* **What you need to do**:
Copy the data below exactly, but not the pictures it contains.

(Collected data entries)
+ + + + +

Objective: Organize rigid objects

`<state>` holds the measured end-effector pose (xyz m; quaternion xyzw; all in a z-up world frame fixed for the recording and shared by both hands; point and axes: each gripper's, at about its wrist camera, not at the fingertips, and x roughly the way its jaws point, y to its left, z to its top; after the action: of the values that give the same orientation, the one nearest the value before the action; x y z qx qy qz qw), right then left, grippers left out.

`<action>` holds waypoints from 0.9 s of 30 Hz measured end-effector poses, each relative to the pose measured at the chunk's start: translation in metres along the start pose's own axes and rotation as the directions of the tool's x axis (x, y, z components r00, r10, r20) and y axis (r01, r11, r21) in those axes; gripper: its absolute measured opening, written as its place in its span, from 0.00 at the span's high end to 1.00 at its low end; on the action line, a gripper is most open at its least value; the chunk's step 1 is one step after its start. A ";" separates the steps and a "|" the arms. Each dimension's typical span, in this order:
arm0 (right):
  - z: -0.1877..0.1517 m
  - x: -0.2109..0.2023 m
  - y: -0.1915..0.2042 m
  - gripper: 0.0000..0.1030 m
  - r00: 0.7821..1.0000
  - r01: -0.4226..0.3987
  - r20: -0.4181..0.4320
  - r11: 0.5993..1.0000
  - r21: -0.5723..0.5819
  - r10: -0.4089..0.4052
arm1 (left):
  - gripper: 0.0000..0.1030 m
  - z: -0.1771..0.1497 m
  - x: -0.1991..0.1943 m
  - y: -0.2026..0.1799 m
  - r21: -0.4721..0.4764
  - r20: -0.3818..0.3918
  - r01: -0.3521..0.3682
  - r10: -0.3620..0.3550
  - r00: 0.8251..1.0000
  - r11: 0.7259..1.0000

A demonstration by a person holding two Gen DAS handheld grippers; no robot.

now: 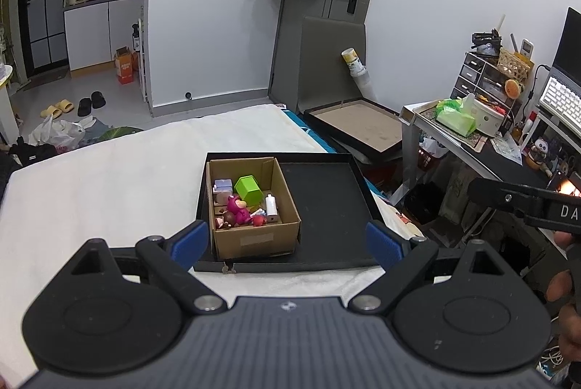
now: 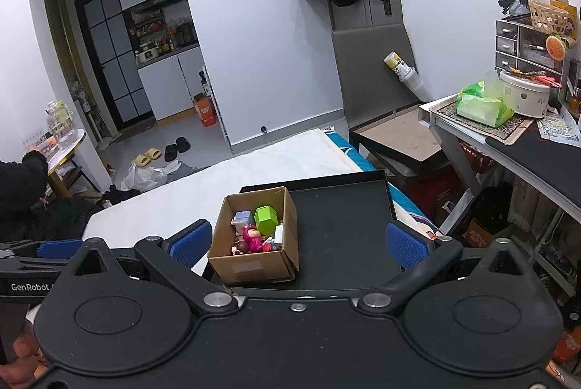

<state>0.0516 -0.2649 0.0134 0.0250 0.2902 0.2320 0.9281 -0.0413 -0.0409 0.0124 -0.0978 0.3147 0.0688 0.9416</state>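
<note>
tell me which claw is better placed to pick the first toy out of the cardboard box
Probably the left. The left claw is open with the cardboard box almost centred between its fingers; the right claw, also open, has the box nearer its left finger, more over the black tray.

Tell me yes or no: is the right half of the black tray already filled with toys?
No, the black tray is bare on its right half; the toys, such as the green block, all sit in the cardboard box.
</note>
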 end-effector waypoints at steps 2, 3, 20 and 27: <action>0.000 0.000 0.000 0.00 1.000 0.003 -0.001 1.000 -0.001 -0.003 | 0.10 0.000 0.000 0.000 -0.002 0.000 -0.003 0.003 1.000 1.000; 0.000 0.000 0.000 0.00 1.000 0.003 0.000 1.000 -0.001 -0.003 | 0.10 0.000 0.000 0.000 -0.002 0.001 -0.002 0.002 1.000 1.000; 0.001 -0.002 0.003 0.00 1.000 0.002 0.003 1.000 -0.006 -0.002 | 0.10 0.000 -0.003 0.002 -0.005 -0.003 -0.007 0.007 1.000 1.000; 0.001 -0.003 0.003 0.00 1.000 0.000 0.006 1.000 -0.008 0.000 | 0.10 -0.001 -0.004 0.003 -0.013 0.004 -0.005 0.005 1.000 1.000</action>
<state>0.0492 -0.2634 0.0162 0.0222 0.2865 0.2330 0.9291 -0.0455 -0.0388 0.0134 -0.1032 0.3127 0.0735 0.9414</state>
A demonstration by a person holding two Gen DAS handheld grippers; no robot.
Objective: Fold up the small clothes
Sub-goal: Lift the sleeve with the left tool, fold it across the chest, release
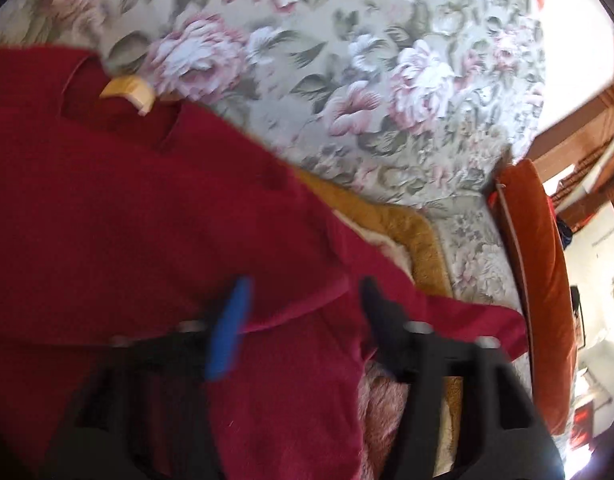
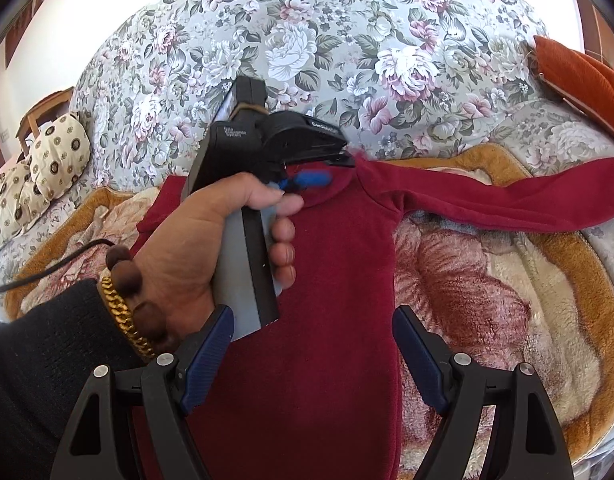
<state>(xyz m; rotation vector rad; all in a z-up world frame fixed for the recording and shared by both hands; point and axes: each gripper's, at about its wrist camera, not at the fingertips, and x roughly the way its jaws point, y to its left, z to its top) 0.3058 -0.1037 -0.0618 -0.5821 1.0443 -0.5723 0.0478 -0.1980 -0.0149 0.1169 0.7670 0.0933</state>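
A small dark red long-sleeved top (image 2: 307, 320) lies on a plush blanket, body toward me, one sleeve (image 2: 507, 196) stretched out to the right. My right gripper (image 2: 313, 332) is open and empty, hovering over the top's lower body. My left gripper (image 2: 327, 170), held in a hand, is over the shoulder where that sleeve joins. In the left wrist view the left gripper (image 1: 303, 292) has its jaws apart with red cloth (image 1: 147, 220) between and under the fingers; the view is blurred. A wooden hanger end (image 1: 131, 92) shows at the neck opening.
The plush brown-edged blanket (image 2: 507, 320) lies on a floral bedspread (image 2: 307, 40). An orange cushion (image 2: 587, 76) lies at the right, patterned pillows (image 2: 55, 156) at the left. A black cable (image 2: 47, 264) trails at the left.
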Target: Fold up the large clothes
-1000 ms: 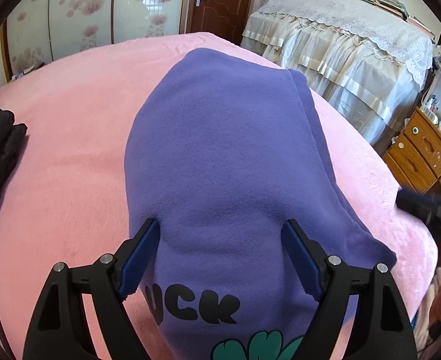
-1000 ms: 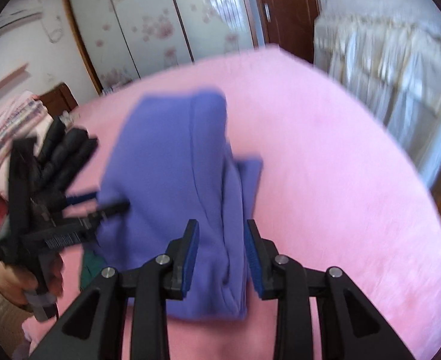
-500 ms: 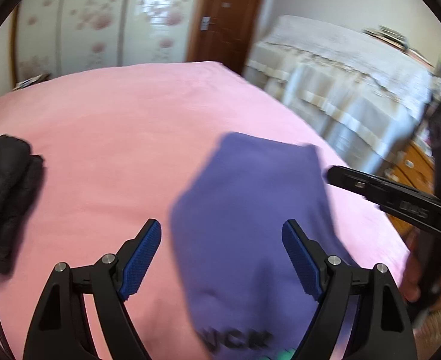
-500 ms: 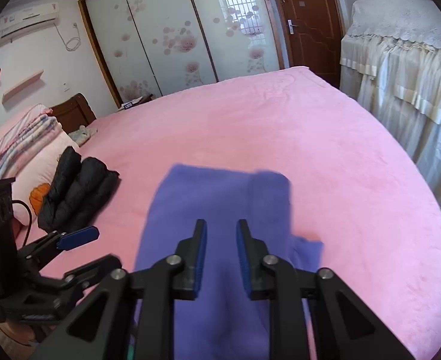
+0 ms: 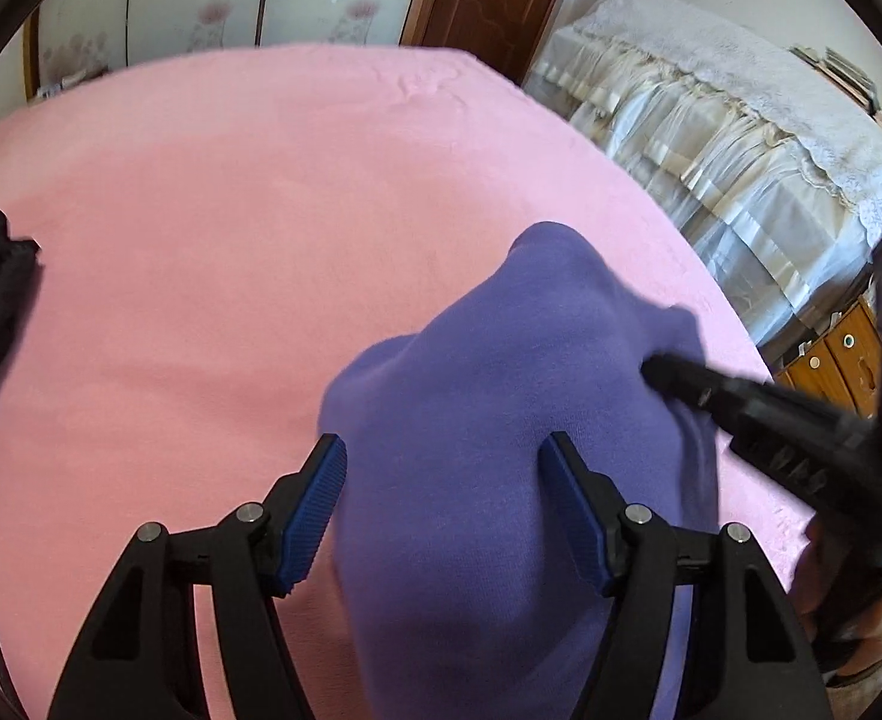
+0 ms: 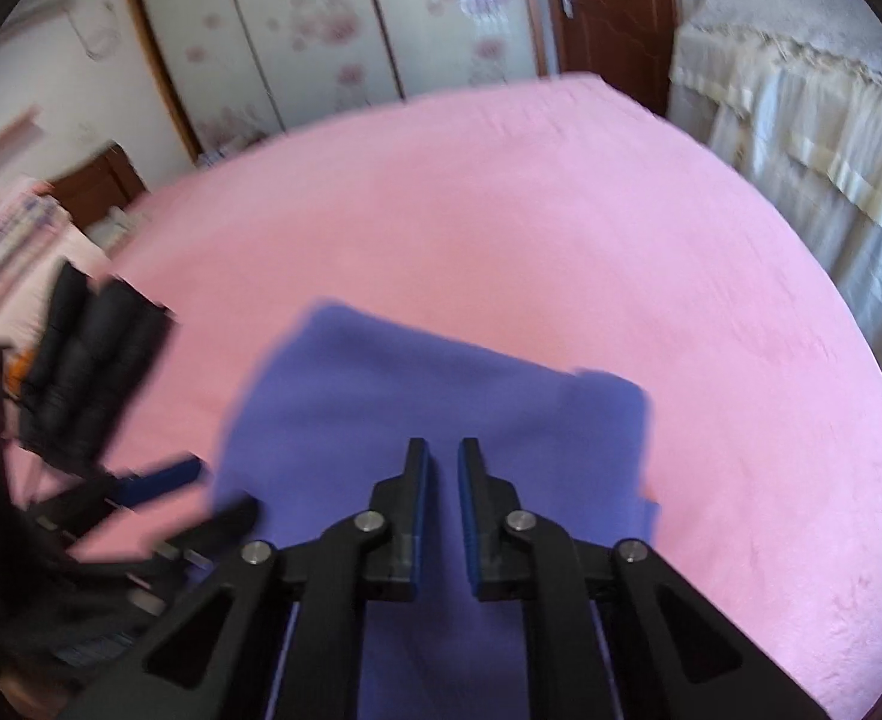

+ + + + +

* **Output below**:
Objective: Organize rigid objects

`<state>` holds the measured end-effector pose (xyz m; quaternion xyzw; all in a z-up world frame fixed for the recording and shared by both hands; point and axes: each gripper's, at about its wrist camera, not at the fingertips, and x roughly the way its jaws point, y to its left, z to its top; after the action: of the values that give the same orientation, the one nearest the value before the action; x y z qx qy qz qw), right then left, grippers left out.

`<action>` holds waypoints from 0.9 s of 30 Hz measured end-effector poses, each relative to the pose measured at the chunk's start: translation in metres along the start pose's own axes and rotation as the directions of the tool's x axis (x, y, z components r00, r10, r20) and y axis (r01, r11, r21) in those axes; gripper: its absolute measured opening, written as its place in its span, from 0.00 at the span's high end to 1.00 at its low end; on the action line, a gripper is most open at its least value; the chunk's step 1 is one step after its start. A ";" separates the steps and a "|" the arms. Each dimension's typical span, in this order:
arm0 (right):
  - z: -0.1877..0.1517 m
  - x: -0.2109..0.2023 m
  - y: -0.1915..0.2042 m
  - gripper: 0.0000..0.1030 m
  - r00: 0.7821..1.0000
  - r01: -0.4226..0.3987
  - r20: -0.4181..0.4320
  - r11: 0.5993..1.0000
  - r21: -0.5723..0.5819
  - r10: -0.4089..0.4052
arm1 (left):
  - gripper: 0.0000..0.1030 m
  - z: -0.1771..0.1497 m
  - x: -0.1991..0.1943 m
  - y: -0.2026..0.1799 m
  - r21: -0.4721..0.4764
  - r20: -0.3818..0.3918
  - r01: -0.3521..0.3682
  - r10: -0.3620..0.3550
  - r00: 0.8251..1.0000
  - r11: 0.7259..1.0000

A demonstration by a person holding two Gen DAS handheld grippers; no robot.

now: 
now: 

<state>0.0516 -0.2649 0.0134 0.0250 0.2902 0.2320 0.9281 -0.0413 -0.0409 0.0124 -0.0978 0.3147 0.0688 0.9416</state>
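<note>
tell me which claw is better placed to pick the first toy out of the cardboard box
Probably the left. The left claw is open with the cardboard box almost centred between its fingers; the right claw, also open, has the box nearer its left finger, more over the black tray.

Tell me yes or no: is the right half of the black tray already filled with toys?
No, the black tray is bare on its right half; the toys, such as the green block, all sit in the cardboard box.
</note>
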 end-effector waypoints at steps 2, 3, 20 and 27: <action>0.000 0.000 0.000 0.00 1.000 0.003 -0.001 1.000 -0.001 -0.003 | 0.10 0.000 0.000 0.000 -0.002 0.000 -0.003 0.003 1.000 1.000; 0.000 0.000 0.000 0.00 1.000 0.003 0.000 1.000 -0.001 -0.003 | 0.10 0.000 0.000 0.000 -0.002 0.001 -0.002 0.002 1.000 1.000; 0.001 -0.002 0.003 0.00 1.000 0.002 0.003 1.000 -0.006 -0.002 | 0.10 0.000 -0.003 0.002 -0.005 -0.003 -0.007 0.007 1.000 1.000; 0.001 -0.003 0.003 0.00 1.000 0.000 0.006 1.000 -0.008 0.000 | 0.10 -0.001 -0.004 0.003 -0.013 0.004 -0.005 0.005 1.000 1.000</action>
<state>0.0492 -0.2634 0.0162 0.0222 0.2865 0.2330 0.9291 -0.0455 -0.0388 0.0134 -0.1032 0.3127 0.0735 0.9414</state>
A demonstration by a person holding two Gen DAS handheld grippers; no robot.
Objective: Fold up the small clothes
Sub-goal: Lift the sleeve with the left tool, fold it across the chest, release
<state>(xyz m; rotation vector rad; all in a z-up world frame fixed for the recording and shared by both hands; point and axes: each gripper's, at about its wrist camera, not at the fingertips, and x roughly the way its jaws point, y to its left, z to its top) 0.3058 -0.1037 -0.0618 -0.5821 1.0443 -0.5723 0.0478 -0.1980 -0.0149 0.1169 0.7670 0.0933</state>
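A small dark red long-sleeved top (image 2: 307, 320) lies on a plush blanket, body toward me, one sleeve (image 2: 507, 196) stretched out to the right. My right gripper (image 2: 313, 332) is open and empty, hovering over the top's lower body. My left gripper (image 2: 327, 170), held in a hand, is over the shoulder where that sleeve joins. In the left wrist view the left gripper (image 1: 303, 292) has its jaws apart with red cloth (image 1: 147, 220) between and under the fingers; the view is blurred. A wooden hanger end (image 1: 131, 92) shows at the neck opening.
The plush brown-edged blanket (image 2: 507, 320) lies on a floral bedspread (image 2: 307, 40). An orange cushion (image 2: 587, 76) lies at the right, patterned pillows (image 2: 55, 156) at the left. A black cable (image 2: 47, 264) trails at the left.
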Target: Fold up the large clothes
-1000 ms: 
-1000 ms: 
-500 ms: 
-500 ms: 
+0 ms: 
+0 ms: 

The exercise requires nothing further.